## Exercise requirements:
Using the material below, print the line that contains "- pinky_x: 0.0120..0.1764", the line that contains "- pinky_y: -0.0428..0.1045", and every line in between, exactly and nothing else.
▼▼▼
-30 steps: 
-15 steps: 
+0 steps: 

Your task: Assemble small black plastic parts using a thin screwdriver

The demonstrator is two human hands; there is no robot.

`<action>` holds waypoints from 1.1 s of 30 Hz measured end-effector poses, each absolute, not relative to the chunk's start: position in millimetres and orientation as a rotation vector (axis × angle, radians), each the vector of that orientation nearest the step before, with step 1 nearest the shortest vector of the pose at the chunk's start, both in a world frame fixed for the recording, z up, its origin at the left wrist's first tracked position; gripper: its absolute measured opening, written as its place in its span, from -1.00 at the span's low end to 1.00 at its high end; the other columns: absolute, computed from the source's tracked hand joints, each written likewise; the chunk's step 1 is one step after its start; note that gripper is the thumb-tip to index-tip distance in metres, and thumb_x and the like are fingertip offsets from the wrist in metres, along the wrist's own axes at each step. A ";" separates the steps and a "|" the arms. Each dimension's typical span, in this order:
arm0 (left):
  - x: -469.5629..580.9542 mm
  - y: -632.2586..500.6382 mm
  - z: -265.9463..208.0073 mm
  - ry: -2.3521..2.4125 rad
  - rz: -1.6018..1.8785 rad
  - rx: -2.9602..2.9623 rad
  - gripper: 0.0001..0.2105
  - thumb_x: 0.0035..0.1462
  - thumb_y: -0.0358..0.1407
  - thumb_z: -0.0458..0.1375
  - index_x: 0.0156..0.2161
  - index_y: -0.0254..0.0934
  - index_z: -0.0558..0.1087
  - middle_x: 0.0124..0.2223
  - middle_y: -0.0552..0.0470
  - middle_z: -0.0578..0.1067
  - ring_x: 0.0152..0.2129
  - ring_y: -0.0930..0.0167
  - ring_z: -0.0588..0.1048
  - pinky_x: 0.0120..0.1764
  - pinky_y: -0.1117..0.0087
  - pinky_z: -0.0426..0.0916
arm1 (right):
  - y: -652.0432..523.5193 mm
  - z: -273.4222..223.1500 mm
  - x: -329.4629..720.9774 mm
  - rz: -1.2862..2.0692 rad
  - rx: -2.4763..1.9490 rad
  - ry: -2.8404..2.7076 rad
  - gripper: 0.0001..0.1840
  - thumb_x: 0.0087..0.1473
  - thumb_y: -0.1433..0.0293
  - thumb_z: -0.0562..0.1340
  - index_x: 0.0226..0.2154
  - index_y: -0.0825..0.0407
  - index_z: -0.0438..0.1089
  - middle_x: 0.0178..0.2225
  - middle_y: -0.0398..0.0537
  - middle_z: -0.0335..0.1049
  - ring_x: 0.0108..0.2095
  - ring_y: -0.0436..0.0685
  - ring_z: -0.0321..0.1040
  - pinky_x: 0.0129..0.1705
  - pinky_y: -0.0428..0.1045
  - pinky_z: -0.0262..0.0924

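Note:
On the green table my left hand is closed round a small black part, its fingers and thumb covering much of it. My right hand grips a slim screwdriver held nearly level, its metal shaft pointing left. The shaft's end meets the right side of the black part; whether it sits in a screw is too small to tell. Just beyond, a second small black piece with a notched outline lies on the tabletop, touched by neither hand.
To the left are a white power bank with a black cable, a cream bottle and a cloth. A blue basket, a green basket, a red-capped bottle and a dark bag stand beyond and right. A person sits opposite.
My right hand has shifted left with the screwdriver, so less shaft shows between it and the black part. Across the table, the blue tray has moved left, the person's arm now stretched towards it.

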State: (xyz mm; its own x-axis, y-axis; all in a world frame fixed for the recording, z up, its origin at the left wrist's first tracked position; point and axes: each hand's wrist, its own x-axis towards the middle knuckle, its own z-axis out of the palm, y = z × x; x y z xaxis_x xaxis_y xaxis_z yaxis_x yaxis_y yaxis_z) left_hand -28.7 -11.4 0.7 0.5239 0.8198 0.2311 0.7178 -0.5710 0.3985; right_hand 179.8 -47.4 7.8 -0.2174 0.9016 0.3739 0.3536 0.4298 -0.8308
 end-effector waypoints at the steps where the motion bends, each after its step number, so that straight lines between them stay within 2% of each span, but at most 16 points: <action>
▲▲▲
## Answer for this exercise:
  - pinky_x: 0.0120..0.1764
  - pinky_y: -0.1117..0.0087
  - pinky_z: -0.0426..0.0916
arm1 (right):
  - y: -652.0432..523.5193 mm
  - z: -273.4222..223.1500 mm
  - x: -329.4629..720.9774 mm
  - rz: -1.2862..2.0692 rad
  - rx: -2.4763..1.9490 rad
  - ry: -2.8404..2.7076 rad
  - gripper: 0.0001..0.1840
  - thumb_x: 0.0087..0.1473
  - thumb_y: -0.1433..0.0293
  - thumb_z: -0.0562..0.1340
  - index_x: 0.0226..0.2154
  - index_y: -0.0825..0.0407
  - index_z: -0.0438..0.1089
  - middle_x: 0.0178..0.2225
  - middle_y: -0.0398..0.0537
  - middle_z: -0.0335..0.1049
  - ring_x: 0.0108..0.2095
  - ring_y: -0.0436..0.0685
  - ring_z: -0.0321..0.1040
  - pinky_x: 0.0129..0.1705
  - pinky_y: -0.0428..0.1045

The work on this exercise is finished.